Frank worked at Hebburn Colliery
Posted by Norman Dunn on October 12, 2020, 7:51 am, in reply to "N. Country Comedian to Retire..."
I dont believe Frank worked at Houghton Colliery. He definitely worked in Hebburn Colliery. |
Here is what I have in my records.
His real name was Francis Ernest Kane and he was one of a family of 12. Frank had the gift of making people laugh from an early age and was spotted giving concerts in aid of Miners' Relief Funds. Frank was a former pupil of St Aloysius School in Hebburn, when he appeared in a performance of Robin Hood where he played the part of Friar Tuck.
Working down Hebburn Pit, he made the other miners laugh so much that a pit official called Bill Franks told his mother that Frankie should go on stage. And he did, changing his name to Frank E. Franks in gratitude for the pit official’s kindness. I was told in 2007 by 88 yr old Hebburn man Jimmy Grey, a resident in Bedewell Care Home that Frankie was on the point of being sacked due to his timekeeping which was probably because he was too busy part time entertaining. So the supportive official suggested he leave the Pit and take up a career as an entertainer otherwise the Pit manager may have to sack him.
Frank joined up for the 1914-18 War and became director of theatre entertainments for the Second Army in France. He was great in pantomime and reigned king of the pantomime world at Stockton's Globe Theatre, inviting hundreds of poor children to free shows.

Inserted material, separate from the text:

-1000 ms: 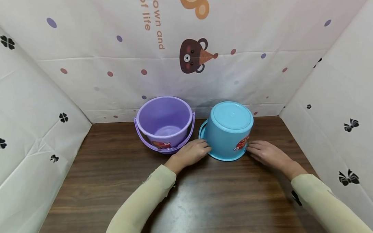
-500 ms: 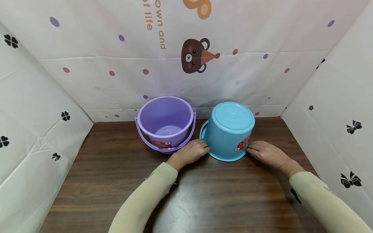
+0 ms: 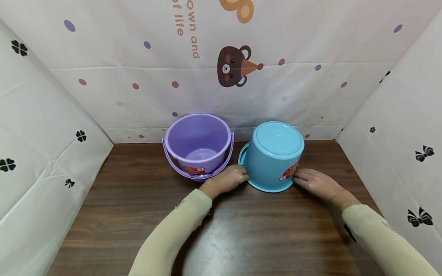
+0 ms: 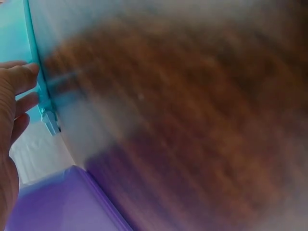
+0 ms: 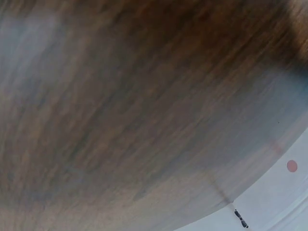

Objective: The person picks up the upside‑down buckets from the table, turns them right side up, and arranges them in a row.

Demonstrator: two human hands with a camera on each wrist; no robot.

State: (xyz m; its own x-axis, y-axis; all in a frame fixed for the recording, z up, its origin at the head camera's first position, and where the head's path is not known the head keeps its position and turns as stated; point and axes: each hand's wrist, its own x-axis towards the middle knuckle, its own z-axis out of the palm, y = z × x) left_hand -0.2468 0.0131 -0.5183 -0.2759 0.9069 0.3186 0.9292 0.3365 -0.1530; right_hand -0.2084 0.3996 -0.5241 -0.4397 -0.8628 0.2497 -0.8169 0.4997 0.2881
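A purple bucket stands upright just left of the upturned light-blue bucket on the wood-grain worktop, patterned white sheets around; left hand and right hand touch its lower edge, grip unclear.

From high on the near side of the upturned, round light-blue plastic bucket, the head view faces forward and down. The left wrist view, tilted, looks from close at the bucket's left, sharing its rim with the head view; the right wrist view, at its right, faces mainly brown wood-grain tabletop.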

Frank married the Panto’s principal boy, a blonde girl called Jean Boyne who he’d been in revue with back in 1918, and married two years later at Newcastle's St. Mary's Cathedral.
In a career spanning 60 years, he became one of the country's top comedians, rivalling such stars as Arthur Askey, Wee Georgie Wood, Jimmy James and Jimmy Logan. Even at the age of 75, he accepted a 20 week engagement to perform at selected clubs in the north east.
He played in two Royal Command Performances, including several films and played in every major theatre in London.
This was a long way from his first professional debut at the Imperial Cinema, a small converted cinema in Bill Quay.